At Higher Secondary level 52 subjects are taught apart from vocational subjects. There are well developed courses for the students. Suggestions for introduction of new subjects like ethno- medicine, creative writing, legal studies, heritage crafts, graphic design can also be introduced. Our 597 Higher Secondary Institutions are not well equipped to cope up the expansion. Combination of secondary and senior secondary institutions should be avoided in future. Higher Secondary Schools should get graded and accredited annually by a team/council constituted by Government and the points added to the credit of the head of the institution concerned for promotion purposes. This will provide academic ranking at Higher Secondary level on the pattern of NAAC accreditation given to universities. Implementation of transfer policy should be enforced in letter and spirit. Teaching staff engaged in duties other than education like election duty, census duty, covid-19 duty and most importantly in the institutions for non teaching practices like providing and receiving admission/examination forms must be avoided. We see silver lining in regulation of fee by private schools as promised by New Education Policy 2020, vocational training, demand driven curriculum. This is highly appreciated.
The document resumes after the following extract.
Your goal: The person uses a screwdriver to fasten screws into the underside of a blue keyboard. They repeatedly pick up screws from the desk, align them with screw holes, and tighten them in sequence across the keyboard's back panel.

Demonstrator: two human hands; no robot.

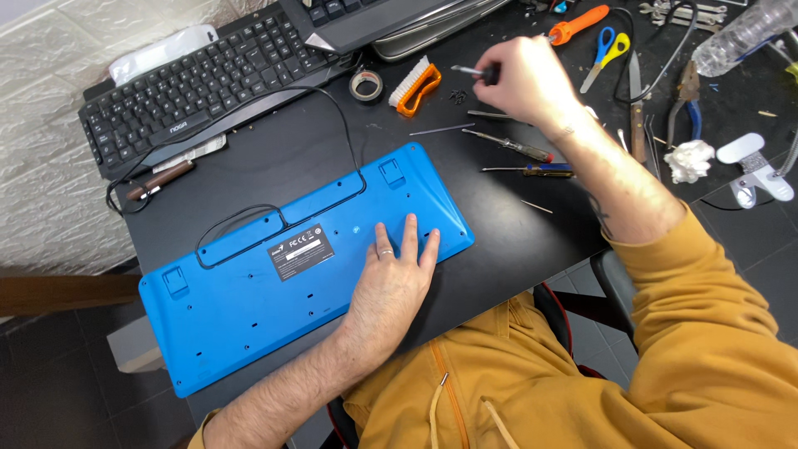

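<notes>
A blue keyboard [249, 283] lies face down on the black table [316, 141], its black cable looped along its back. My left hand [391, 278] rests flat on the keyboard's right part, fingers spread. My right hand [519, 79] is raised over the far side of the table and grips a small screwdriver [470, 72] with its metal tip pointing left. A few tiny dark screws [456, 96] lie just below that tip.
A black keyboard [191, 79] sits at the far left. A tape roll [366, 84] and an orange-handled brush [414, 87] lie near the screws. Several screwdrivers [511, 146], scissors [607, 51], pliers [688, 100], a plastic bottle [744, 33] and crumpled tissue [690, 160] crowd the right.
</notes>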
We hope that this time we will not have to face administrative apathy or political interference in transforming education sector in Jammu and Kashmir. New Education Policy 2020 is not a magic wand, it will take time to rectify and reform the education sector. Govt’s primary target should be the elementary schools and I would suggest that most efficient people should be posted in these schools to make sure our future is safe.
The author is lecturer Botany at Government Higher Secondary School Pakhar Poar Budgam.